La muerte de Isabel II está copando en exceso la información en todos los medios, los artículos y reportajes sobre el sucesor Carlos III son abrumadores. El protagonismo de las monarquías es total, y en medio de todo ello surge un rey muy terrenal llamado Carlos Alcaraz.
Uno de los reinados más longevo de la historia ha tocado su fin, la muerte de Isabel II ha convertido a la monarquía inglesa, una vez más, en la protagonista total de la información a nivel mundial. La sucesión en su hijo Carlos III con 72 años marca un momento histórico y el boato y protocolo sorprende y fascina al mundo entero. Verdaderamente la monarquía, aunque hablemos mucho de siglo XXI y modernidad, debe sustentarse en lo que podríamos denominar mito, misterio, algo casi sagrado, debe generar una aurea de admiración e incluso de cierta incomprensión al común de los mortales, porque si no hablaríamos de otra cosa, de un presidente de gobierno o un primer ministro o canciller.
La monarquía española, pese a su rica historia y el esplendor de España como nación y como imperio durante siglos, ha realizado una adaptación a los tiempos presentes que en algunas ocasiones roza la posible invisibilidad, aunque mantiene un comportamiento ejemplar y una nutrida agenda a nivel político, social, cultural, etc. siendo la máxima representación del estado y gozando de un respeto y credibilidad internacional que favorece a todos los españoles, seamos o no monárquicos.
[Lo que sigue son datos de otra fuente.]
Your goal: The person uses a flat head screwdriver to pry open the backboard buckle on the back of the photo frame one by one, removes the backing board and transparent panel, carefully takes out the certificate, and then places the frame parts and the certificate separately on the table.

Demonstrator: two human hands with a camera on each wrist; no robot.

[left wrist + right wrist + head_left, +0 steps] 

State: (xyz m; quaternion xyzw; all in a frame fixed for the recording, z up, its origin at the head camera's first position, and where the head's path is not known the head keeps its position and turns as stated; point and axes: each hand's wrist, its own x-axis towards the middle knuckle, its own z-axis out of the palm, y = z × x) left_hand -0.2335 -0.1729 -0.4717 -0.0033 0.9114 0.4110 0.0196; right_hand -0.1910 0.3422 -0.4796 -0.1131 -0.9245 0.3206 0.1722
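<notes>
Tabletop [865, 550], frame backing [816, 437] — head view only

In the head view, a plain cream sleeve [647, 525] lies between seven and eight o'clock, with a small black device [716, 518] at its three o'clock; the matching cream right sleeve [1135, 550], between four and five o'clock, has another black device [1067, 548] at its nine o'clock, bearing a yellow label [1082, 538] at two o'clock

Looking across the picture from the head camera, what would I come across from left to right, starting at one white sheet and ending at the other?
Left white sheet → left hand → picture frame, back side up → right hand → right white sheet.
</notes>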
La monarquía inglesa en cambio ha sabido venderse y penetrar en el pueblo pese a no estar exenta de grandes escándalos de diversa índole, con todo, estos días vemos a un pueblo entregado y apenado por la muerte de su eterna majestad y veremos si trasladan ese respeto, cariño y admiración al rey Carlos III, probablemente será así.
La expresión “eres el rey de…” se utiliza para reconocer que alguien es el mejor, el número uno, el más talentoso en alguna actividad. De ahí que podamos decir que los españoles también acabamos de vivir una sucesión real, pues de nuestro eterno Rafael Nadal como máximo rey del tenis mundial, acabamos de coronar por méritos propios al jovencísimo Carlos Alcaraz, que además estos días está en nuestra querida Valencia para disputar la Copa Davis. Este tipo de reinado dista mucho del protocolo de una monarquía, aunque también un deporte como el tenis cumple con una serie de normas que llevan décadas inmutables. El trabajo y el esfuerzo junto a una disciplina militar han convertido al tenista murciano en el número uno más joven de la historia, una auténtica proeza digna de alabar y que denota la importancia del momento que vivimos en el deporte y en el tenis español.
Con esto no quiero restar valor y dedicación a la tarea de reinar y ser el jefe del Estado. En Europa hay muchas monarquías, pese a lo que algunos dicen y otros piensan, en el ranking de las democracias más plenas del mundo, es decir, los países con mayor calidad democrática, garantías de derechos y libertades y posibilidad de vivir en paz, se encuentran entre los primeros puestos, varias de esas monarquías, incluida la española. Las monarquías en el siglo XXI son formas de estado dentro de democracias parlamentarias, y aunque puedan parecen inservibles, su labor de unidad, cohesión y moderación es fundamental. El ser humano necesita certezas, y la imagen de una jefatura de estado que permanece en el tiempo genera estabilidad y coherencia a la imagen de un país.
Las últimas noticias sobre el entierro que tendrá lugar el próximo lunes son verdaderamente ridículas. La invitación y presencia de nuestros Reyes, tanto Felipe VI y Letizia como Juan Carlos I y Sofía, es algo completamente lógico y natural, tanto por los lazos de sangre que unen a ambas familias como para la amistad y relación propia de las monarquías. El simple hecho de que esto lo intente utilizar el presidente del gobierno para generar una nueva polémica o para forzar al actual jefe del Estado a emitir algún comunicado, denota la bajeza y la falta de madurez personal y de formación del inquilino de la Moncloa. No esperaba un buen gesto, pero sí un mínimo de respeto o al menos de no intromisión en este tipo de asuntos, que como tantos otros, se le quedan enormes ante su afán de protagonismo.